Blunt chest trauma does not modulate T cell numbers in lung and spleen

Next, we questioned whether blunt chest trauma also influences the numbers of lymphocytes in spleens and lungs. Mice were sham- or TxT-treated and the numbers of T-, B-, NK- and NKT cells were analysed at different time points after trauma. T- and B- cell numbers were not altered in spleen and lungs of TxT-treated mice compared to the sham-treated controls (Fig. 5).
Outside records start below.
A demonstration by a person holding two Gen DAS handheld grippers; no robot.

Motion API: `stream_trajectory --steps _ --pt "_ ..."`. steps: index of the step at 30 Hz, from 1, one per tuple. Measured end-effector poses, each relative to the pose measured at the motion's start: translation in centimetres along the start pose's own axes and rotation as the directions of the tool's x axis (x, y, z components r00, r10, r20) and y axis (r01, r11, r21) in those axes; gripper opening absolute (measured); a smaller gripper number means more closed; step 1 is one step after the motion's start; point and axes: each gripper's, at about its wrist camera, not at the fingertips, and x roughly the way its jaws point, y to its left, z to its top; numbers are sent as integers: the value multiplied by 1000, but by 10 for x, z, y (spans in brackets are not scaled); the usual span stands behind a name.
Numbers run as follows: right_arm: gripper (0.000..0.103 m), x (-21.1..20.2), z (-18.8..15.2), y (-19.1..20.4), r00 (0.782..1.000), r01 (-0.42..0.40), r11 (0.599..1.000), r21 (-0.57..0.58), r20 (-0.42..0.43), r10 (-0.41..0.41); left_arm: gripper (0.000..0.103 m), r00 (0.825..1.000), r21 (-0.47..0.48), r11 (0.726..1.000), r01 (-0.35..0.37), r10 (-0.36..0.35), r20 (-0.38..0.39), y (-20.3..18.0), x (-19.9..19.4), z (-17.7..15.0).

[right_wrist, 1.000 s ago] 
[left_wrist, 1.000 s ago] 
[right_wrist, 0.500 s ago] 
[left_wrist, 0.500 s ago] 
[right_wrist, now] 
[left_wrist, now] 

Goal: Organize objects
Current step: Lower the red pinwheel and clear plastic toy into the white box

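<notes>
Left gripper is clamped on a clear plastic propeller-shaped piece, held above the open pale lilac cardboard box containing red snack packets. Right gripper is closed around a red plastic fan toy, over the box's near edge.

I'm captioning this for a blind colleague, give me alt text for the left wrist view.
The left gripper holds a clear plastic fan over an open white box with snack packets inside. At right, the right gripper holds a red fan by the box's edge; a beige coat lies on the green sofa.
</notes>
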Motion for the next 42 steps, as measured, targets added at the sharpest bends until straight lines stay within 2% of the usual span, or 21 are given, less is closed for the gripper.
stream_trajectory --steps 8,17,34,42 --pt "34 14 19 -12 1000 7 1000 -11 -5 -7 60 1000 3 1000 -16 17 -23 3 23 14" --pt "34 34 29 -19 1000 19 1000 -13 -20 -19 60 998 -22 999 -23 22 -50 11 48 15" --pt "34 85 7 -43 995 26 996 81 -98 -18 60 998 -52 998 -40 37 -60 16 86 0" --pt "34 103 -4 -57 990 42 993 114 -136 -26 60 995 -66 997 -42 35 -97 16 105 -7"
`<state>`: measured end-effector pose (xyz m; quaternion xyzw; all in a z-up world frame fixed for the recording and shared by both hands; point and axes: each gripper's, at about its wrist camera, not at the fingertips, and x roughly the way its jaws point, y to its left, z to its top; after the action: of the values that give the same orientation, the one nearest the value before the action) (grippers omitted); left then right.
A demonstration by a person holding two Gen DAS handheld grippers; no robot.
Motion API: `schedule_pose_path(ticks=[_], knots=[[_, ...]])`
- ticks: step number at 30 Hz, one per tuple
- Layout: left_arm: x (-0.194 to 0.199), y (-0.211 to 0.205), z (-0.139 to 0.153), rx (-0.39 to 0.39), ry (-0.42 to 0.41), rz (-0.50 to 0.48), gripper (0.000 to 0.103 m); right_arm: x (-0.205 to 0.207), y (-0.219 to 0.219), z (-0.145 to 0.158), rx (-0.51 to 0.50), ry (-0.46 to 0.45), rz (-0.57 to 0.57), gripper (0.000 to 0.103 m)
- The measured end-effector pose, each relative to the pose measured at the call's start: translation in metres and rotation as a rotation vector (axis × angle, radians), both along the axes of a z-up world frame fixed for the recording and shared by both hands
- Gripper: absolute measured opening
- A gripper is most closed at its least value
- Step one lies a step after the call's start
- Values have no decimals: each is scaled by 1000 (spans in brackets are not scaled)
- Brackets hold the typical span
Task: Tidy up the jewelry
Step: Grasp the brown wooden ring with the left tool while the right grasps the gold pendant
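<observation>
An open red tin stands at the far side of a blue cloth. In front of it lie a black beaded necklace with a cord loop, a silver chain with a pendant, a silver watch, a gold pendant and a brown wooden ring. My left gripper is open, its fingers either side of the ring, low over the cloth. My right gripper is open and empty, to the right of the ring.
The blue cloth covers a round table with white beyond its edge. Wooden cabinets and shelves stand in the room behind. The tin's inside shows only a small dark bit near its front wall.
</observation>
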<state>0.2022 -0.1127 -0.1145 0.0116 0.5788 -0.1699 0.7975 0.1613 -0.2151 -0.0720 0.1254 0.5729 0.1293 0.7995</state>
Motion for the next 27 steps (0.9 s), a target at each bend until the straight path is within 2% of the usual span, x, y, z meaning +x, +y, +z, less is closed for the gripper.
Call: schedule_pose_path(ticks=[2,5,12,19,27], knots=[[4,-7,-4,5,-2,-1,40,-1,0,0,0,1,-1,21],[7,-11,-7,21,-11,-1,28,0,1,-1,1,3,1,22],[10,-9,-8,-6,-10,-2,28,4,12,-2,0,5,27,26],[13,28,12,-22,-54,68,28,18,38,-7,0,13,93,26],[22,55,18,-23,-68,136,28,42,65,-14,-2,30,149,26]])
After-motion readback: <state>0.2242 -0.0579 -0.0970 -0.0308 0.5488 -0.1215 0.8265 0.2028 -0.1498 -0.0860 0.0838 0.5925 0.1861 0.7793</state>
Due to the low amount of lymphocytes present in the lungs, we analysed NK- and NK- T cell numbers only in the spleen, but did not detect any differences between the treatment groups (data not shown).

TxT does not change the numbers of lymphocytes in spleen and lung. Sham- or TxT-treated mice were analysed at different time points for the numbers of lymphocyte subsets in spleen and lung by flow cytometry. T cells were identified by staining CD3, B cell by staining CD19. Data present the mean ± SD for the following numbers of mice analysed:6 h:n = 11; 18 h:n = 8; 24 h:n = 11; 48 h:n = 11; 72 h:n = 15; 5d:n = 15. No significant statistical differences were detected between sham- and TxT-treated mice using Student’s t test by comparing cell numbers of sham and TxT-treated mice at each time point.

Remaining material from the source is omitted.